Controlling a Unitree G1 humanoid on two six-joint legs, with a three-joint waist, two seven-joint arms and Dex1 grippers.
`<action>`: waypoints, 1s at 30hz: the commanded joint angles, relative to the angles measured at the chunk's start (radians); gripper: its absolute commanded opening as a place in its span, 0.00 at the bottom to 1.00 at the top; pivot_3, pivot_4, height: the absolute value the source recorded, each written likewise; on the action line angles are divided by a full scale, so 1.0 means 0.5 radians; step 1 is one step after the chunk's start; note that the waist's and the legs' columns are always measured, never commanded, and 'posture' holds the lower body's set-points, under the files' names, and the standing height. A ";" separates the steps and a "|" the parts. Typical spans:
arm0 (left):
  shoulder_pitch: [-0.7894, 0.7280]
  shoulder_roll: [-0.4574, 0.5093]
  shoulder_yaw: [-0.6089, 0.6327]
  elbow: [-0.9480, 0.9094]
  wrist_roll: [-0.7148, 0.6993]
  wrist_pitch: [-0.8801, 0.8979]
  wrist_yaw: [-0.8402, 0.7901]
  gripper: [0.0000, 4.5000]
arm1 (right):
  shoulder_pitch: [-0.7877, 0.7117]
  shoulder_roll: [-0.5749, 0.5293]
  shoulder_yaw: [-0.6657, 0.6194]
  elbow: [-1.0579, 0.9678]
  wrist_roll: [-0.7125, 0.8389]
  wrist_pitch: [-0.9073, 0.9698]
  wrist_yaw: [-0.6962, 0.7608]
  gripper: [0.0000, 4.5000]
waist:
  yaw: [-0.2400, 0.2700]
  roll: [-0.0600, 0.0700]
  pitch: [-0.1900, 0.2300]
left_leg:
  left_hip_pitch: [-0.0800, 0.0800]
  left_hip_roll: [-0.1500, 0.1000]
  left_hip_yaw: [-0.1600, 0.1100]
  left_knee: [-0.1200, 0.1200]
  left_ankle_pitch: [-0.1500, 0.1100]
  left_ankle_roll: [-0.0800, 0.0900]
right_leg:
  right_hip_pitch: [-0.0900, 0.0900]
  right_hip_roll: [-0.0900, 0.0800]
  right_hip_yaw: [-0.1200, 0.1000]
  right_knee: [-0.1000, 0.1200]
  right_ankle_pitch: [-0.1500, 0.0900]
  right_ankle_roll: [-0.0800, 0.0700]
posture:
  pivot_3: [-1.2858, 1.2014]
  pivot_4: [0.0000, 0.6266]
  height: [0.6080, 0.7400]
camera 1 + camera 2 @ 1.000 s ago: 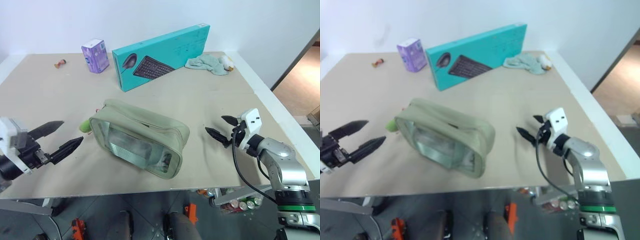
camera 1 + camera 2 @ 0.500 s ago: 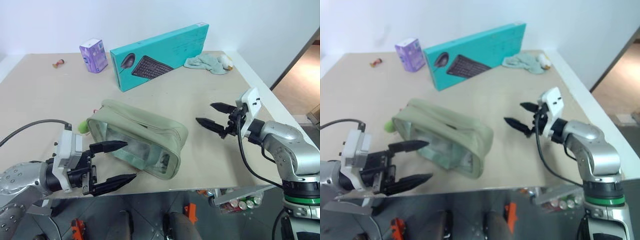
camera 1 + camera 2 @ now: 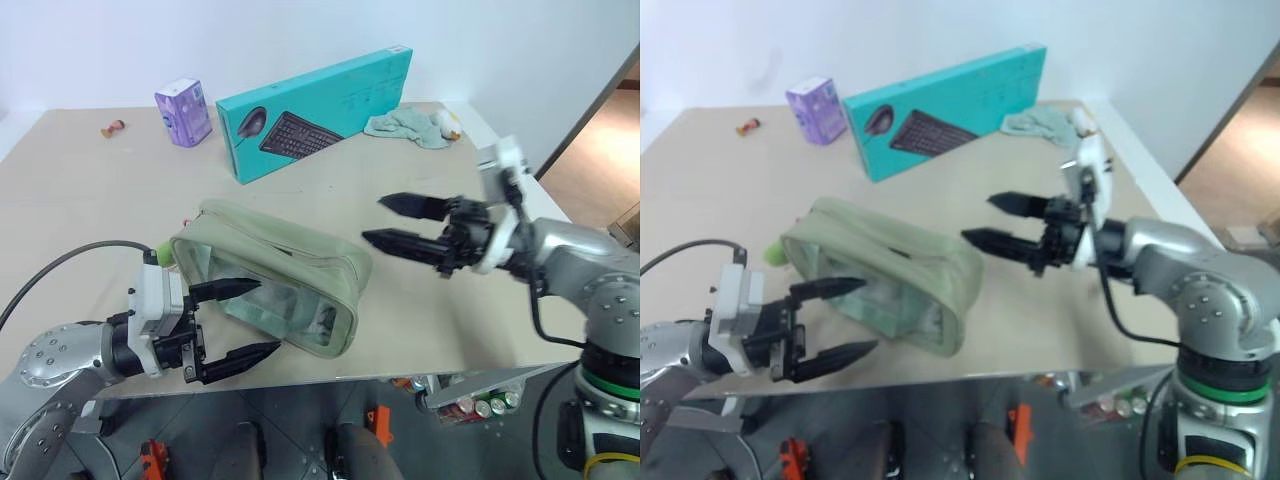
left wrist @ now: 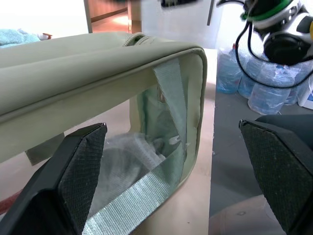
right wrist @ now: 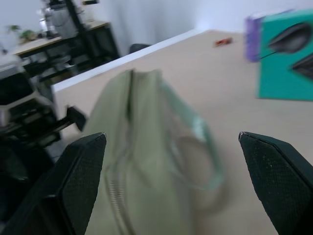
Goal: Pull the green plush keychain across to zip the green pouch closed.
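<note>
Now both arms pulled in toward green pouch [image 3: 268, 275] vs. a sec ago, when each sat out near its own worktop [image 3: 90, 190] edge. Left end effector [image 3: 236, 322] up at pouch's clear-window end, fingers spread wide, one tip over window, other below near worktop edge; no contact visible. Right end effector [image 3: 392, 221] swung across w/ wrist turned, fingers spread, tips hanging near pouch's far end but apart from it. Nothing held by either. Pouch itself unmoved, lying on side mid-worktop, strap end toward left end effector.

Meaning for task: prob. approach stage only, zip not yet started. Looks like set-up to brace pouch w/ one arm and pull w/ other.

Green plush keychain [image 3: 164, 254]: just a lime sliver poking out at pouch's left end, mostly hidden behind left end effector's white housing. Zip line visible along pouch top in right wrist view, blurred; can't tell how far open. Slider itself not made out. Behind: teal keyboard box [image 3: 318, 110], purple carton [image 3: 184, 111], mint cloth [image 3: 405, 127], all well apart.
</note>
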 commanded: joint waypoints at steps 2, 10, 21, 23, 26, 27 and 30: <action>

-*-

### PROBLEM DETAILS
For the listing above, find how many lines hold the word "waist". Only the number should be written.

### ANSWER AREA
3